Jacob fue padre de José, el esposo de María, de la cual nació Jesús, que es llamado Cristo.
Este fue el origen de Jesucristo: María, su madre, estaba comprometida con José y, cuando todavía no han vivido juntos, concibió un hijo por obra del Espíritu Santo.
José, su esposo, que era un hombre justo y no quería denunciarla públicamente, resolvió abandonarla en secreto.
Mientras pensaba en esto, el Ángel del Señor se le apareció en sueños y le dijo: «José, hijo de David, no temas recibir a María, tu esposa, porque lo que ha sido engendrado en ella proviene del Espíritu Santo. Ella dará a luz un hijo, a quien pondrás el nombre de Jesús, porque él salvará a su Pueblo de todos sus pecados».
Todo esto sucedió para que se cumpliera lo que el Señor había anunciado por el Profeta: «La Virgen concebirá y dará a luz un hijo a quien pondrán el nombre de Emanuel», que traducido significa: «Dios con nosotros».
Al despertar, José hizo lo que el Ángel del Señor le había ordenado: llevó a María a su casa.

San José es el hombre de la presencia silenciosa y atenta. Cuidó de María, cuidó de Jesús, sin que conozcamos su voz, sin hacerse ver, pero consciente de la responsabilidad que tenía entre manos.

San José nos enseña que cuidar no es sólo aconsejar desde lejos, dar una palabra rápida o decir “estoy contigo” sin involucrarse realmente. El cuidado verdadero comienza con la presencia.
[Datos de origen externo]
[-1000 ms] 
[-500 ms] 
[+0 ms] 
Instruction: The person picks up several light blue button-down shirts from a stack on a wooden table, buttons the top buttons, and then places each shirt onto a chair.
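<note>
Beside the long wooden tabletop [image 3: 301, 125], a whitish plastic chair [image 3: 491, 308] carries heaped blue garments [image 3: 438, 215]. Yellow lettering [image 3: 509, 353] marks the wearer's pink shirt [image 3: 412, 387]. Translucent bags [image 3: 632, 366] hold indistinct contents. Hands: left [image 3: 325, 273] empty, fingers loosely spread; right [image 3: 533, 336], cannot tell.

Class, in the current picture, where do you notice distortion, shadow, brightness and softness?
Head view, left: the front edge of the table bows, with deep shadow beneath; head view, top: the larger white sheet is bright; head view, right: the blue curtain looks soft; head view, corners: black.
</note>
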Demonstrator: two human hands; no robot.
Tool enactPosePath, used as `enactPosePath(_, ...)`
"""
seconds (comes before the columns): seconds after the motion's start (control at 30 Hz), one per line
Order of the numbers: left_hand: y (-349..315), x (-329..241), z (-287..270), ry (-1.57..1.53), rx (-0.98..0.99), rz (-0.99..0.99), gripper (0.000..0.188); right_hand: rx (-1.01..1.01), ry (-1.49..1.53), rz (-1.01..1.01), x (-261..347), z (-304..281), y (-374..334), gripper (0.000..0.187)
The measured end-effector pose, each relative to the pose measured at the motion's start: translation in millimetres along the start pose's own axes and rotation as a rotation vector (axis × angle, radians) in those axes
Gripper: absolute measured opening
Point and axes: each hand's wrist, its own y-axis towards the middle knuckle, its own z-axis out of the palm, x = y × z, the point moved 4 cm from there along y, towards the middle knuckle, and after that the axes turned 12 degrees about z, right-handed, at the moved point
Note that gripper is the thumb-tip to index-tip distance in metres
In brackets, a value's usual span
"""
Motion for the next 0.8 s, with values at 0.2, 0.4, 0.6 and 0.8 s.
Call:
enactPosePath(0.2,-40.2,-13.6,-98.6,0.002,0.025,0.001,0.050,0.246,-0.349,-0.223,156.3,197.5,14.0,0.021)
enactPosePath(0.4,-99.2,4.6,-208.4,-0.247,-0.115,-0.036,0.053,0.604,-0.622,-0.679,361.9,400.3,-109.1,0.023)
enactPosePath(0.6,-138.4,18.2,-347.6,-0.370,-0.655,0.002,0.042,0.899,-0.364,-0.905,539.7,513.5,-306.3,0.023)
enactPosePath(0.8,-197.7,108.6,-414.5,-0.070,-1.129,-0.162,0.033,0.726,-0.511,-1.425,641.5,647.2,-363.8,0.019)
Estar cerca, escuchar, acompañar, compartir el tiempo y la vida. Dios mismo nos ha mostrado este camino: no nos amó desde lejos, sino que se hizo cercano en la persona de Jesucristo.

Estar presente implica asumir responsabilidad. Cuando alguien entra de verdad en nuestra vida, su alegría y su dolor dejan de ser indiferentes. Nos sentimos llamados a ayudar, a sostener, a cargar un poco con su peso. Es lo que hizo José con su familia.

Muchas veces vivimos ocupados, distraídos o encerrados en nuestros propios problemas. San José nos enseña a hacernos prójimos, a aprender el arte de la cercanía. Cuidar es, en definitiva, dejar que la vida del otro nos importe. Cuando estamos verdaderamente presentes para alguien —escuchándolo, acompañándolo, sosteniéndolo— el amor se vuelve concreto. Y allí, en esa presencia responsable, se hace visible el mismo amor de Dios. (Ideas del papa León XIV)


MÁXIMA
Amar es cuidar a los demás


Ámense los unos a los otros; vivan juntos en una perfecta unión; no tengan más que un solo corazón y una sola alma. (Al H. Esteban-María, 9 de enero de 1853)

Hoy a tus pies ponemos nuestra vida.   
Hoy a tus pies, glorioso San José. 
Escucha nuestra oración y por tu intercesión    
obtendremos la paz del corazón.   

En Nazaret, junto a la Virgen Santa.
En Nazaret, glorioso San José,
cuidaste al niño Jesús, pues por tu gran virtud
fuiste digno custodio de la luz.

Con sencillez, humilde carpintero.
Con sencillez, glorioso San José,
hiciste bien tu labor obrero del Señor,
ofreciendo trabajo y oración.

Tuviste Fe en Dios y su promesa.
Tuviste Fe, glorioso San José.
Maestro de oración, alcánzanos el don
de escuchar y seguir la voz de Dios.